■ Task to carry out ■
In the records below, find the line with "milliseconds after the" and the line with "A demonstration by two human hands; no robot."; return exactly those lines and every line between them.

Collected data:
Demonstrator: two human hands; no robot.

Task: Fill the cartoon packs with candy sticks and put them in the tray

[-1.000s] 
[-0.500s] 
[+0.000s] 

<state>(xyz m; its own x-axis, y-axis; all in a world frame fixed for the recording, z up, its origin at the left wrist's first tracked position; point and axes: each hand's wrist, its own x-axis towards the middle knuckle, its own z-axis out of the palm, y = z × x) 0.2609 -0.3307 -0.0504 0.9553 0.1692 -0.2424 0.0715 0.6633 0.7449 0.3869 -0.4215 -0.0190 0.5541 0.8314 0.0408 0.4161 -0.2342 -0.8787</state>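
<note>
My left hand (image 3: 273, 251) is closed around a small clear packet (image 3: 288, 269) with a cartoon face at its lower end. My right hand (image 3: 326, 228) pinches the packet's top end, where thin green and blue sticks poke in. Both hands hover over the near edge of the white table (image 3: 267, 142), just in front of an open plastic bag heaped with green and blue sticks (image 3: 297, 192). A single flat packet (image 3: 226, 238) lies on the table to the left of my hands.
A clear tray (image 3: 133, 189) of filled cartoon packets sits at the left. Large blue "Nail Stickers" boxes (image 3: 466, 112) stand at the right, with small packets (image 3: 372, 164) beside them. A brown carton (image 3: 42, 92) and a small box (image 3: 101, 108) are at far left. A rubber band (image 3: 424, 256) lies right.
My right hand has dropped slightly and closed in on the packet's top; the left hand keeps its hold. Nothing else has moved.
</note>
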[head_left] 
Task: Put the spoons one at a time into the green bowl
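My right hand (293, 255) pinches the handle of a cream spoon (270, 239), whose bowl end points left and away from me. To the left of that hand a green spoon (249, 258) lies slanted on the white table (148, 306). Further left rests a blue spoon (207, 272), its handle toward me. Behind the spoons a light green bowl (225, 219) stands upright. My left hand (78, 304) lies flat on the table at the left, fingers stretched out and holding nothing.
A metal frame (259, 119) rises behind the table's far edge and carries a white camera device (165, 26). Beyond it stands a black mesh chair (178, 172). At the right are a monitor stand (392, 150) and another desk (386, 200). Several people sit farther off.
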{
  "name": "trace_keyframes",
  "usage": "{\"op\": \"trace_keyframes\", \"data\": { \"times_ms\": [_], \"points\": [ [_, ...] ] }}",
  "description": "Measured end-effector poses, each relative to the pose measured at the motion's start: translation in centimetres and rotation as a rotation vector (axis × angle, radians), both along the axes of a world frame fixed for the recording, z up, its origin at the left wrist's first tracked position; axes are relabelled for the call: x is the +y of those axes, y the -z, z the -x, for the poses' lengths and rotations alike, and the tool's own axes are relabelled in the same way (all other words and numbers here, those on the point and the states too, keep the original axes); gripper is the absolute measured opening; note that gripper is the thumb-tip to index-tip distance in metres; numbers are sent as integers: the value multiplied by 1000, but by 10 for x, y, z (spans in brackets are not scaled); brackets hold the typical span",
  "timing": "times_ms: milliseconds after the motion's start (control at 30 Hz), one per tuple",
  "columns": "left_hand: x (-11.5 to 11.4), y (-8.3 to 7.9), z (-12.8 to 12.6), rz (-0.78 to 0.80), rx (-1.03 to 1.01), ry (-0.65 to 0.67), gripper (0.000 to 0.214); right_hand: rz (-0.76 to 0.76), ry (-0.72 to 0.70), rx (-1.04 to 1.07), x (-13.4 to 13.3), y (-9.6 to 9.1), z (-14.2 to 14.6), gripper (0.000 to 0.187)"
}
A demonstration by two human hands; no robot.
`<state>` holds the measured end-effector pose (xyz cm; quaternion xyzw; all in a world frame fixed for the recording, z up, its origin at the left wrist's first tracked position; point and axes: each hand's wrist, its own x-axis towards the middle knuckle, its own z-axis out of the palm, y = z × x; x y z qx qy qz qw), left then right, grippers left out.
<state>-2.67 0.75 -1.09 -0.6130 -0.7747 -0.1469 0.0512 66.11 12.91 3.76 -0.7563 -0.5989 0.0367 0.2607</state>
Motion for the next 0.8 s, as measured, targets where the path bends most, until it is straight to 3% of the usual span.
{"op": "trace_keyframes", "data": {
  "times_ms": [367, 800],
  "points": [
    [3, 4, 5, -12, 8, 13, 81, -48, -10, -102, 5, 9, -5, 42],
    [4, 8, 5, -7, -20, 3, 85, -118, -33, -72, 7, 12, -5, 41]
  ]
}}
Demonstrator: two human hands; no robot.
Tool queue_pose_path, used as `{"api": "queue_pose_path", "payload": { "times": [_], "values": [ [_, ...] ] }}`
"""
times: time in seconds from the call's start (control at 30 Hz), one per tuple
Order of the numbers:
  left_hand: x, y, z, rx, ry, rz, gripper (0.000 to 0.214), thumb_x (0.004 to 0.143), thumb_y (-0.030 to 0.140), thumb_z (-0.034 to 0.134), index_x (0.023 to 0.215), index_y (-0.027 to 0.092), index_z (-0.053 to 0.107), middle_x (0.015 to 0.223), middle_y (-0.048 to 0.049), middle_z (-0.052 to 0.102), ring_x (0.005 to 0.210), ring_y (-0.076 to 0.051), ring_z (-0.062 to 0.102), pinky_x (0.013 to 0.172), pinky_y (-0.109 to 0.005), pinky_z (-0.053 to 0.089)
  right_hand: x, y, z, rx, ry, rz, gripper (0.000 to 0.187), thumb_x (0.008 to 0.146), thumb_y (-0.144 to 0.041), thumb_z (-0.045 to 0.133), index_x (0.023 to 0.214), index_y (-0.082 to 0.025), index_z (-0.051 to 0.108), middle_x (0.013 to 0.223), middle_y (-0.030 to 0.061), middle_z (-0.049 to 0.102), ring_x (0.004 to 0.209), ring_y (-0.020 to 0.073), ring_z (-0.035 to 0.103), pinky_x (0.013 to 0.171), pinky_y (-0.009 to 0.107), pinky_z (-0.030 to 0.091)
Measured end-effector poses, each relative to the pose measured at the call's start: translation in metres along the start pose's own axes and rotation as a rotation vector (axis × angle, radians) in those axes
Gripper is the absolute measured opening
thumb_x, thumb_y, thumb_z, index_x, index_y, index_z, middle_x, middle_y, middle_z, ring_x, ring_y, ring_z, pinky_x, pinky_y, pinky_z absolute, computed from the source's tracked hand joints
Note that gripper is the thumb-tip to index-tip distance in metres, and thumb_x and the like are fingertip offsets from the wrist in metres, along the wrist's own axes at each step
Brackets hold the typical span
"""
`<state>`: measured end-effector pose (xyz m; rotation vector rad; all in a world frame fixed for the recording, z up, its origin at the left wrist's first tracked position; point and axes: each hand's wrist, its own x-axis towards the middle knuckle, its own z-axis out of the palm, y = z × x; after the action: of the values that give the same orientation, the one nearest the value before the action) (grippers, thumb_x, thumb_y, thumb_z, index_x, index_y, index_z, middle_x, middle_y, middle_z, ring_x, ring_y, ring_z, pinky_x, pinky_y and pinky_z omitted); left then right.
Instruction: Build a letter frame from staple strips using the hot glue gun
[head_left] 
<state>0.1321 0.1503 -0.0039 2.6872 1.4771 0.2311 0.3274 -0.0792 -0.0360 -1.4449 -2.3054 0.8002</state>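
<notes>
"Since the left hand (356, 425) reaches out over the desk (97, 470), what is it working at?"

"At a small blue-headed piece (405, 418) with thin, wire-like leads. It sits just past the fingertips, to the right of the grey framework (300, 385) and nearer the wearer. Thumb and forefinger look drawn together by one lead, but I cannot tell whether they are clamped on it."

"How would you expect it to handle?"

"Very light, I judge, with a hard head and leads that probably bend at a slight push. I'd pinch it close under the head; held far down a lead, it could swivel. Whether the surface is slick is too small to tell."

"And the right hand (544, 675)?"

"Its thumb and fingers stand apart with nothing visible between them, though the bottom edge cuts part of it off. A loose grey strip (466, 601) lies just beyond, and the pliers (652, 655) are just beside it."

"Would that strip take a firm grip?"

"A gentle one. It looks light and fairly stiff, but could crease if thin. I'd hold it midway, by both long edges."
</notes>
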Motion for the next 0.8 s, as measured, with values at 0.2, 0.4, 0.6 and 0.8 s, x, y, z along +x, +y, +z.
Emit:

■ Answer to this problem ■
  "timing": "times_ms: milliseconds after the motion's start (control at 30 Hz), one per tuple",
  "columns": "left_hand: x (-11.5 to 11.4), y (-8.3 to 7.9), z (-12.8 to 12.6), rz (-0.78 to 0.80), rx (-1.03 to 1.01), ry (-0.65 to 0.67), gripper (0.000 to 0.214); right_hand: rz (-0.76 to 0.76), ry (-0.72 to 0.70), rx (-1.04 to 1.07), x (-13.4 to 13.3), y (-9.6 to 9.1), z (-14.2 to 14.6), gripper (0.000 to 0.187)"
}
A demonstration by two human hands; no robot.

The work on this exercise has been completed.